§ TASK TO COMPLETE:
Please write out all the data exactly as shown.

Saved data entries
+ + + + +

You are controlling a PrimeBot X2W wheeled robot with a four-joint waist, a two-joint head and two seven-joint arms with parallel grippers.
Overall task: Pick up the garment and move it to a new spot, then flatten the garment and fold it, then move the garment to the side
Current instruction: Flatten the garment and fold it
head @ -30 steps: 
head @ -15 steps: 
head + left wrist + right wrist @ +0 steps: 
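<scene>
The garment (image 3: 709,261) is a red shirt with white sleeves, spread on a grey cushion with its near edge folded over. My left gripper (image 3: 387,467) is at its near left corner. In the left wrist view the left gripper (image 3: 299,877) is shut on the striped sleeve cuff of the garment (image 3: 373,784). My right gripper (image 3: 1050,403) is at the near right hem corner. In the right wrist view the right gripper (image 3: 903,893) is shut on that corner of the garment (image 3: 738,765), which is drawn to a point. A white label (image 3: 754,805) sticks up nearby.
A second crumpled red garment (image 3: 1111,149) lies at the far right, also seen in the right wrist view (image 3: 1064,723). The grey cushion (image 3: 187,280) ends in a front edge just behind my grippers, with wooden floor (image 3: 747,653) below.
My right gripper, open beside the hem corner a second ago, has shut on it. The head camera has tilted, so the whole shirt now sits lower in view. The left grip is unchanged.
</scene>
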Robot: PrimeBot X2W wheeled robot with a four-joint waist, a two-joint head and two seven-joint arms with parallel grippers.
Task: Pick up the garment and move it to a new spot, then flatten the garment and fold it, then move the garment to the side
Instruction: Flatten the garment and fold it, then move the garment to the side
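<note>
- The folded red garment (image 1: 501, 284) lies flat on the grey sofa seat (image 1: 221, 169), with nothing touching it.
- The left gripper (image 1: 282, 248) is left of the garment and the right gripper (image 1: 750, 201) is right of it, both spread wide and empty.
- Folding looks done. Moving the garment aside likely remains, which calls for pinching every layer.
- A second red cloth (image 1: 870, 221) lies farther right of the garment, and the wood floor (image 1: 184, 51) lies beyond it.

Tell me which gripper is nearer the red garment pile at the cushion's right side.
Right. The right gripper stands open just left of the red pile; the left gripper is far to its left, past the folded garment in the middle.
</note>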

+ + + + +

§ EXERCISE ANSWER:
You are controlling a PrimeBot X2W wheeled robot with a four-joint waist, a two-joint head and two seven-joint arms with parallel grippers.
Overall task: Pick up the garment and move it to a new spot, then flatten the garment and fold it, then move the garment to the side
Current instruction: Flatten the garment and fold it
head @ -30 steps: 
head @ -15 steps: 
head + left wrist + right wrist @ +0 steps: 
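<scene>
The garment (image 3: 709,261) is a red shirt with white sleeves, spread on a grey cushion with its near edge folded over. My left gripper (image 3: 387,467) is at its near left corner. In the left wrist view the left gripper (image 3: 299,877) is shut on the striped sleeve cuff of the garment (image 3: 373,784). My right gripper (image 3: 1050,403) is at the near right hem corner. In the right wrist view the right gripper (image 3: 903,893) is shut on that corner of the garment (image 3: 738,765), which is drawn to a point. A white label (image 3: 754,805) sticks up nearby.
A second crumpled red garment (image 3: 1111,149) lies at the far right, also seen in the right wrist view (image 3: 1064,723). The grey cushion (image 3: 187,280) ends in a front edge just behind my grippers, with wooden floor (image 3: 747,653) below.
My right gripper, open beside the hem corner a second ago, has shut on it. The head camera has tilted, so the whole shirt now sits lower in view. The left grip is unchanged.
</scene>
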Robot: PrimeBot X2W wheeled robot with a four-joint waist, a two-joint head and two seven-joint arms with parallel grippers.
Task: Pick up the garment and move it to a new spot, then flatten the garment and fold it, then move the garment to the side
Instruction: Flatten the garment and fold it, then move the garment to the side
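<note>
- The folded red garment (image 1: 501, 284) lies flat on the grey sofa seat (image 1: 221, 169), with nothing touching it.
- The left gripper (image 1: 282, 248) is left of the garment and the right gripper (image 1: 750, 201) is right of it, both spread wide and empty.
- Folding looks done. Moving the garment aside likely remains, which calls for pinching every layer.
- A second red cloth (image 1: 870, 221) lies farther right of the garment, and the wood floor (image 1: 184, 51) lies beyond it.

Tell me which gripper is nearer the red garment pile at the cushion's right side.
Right. The right gripper stands open just left of the red pile; the left gripper is far to its left, past the folded garment in the middle.
</note>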

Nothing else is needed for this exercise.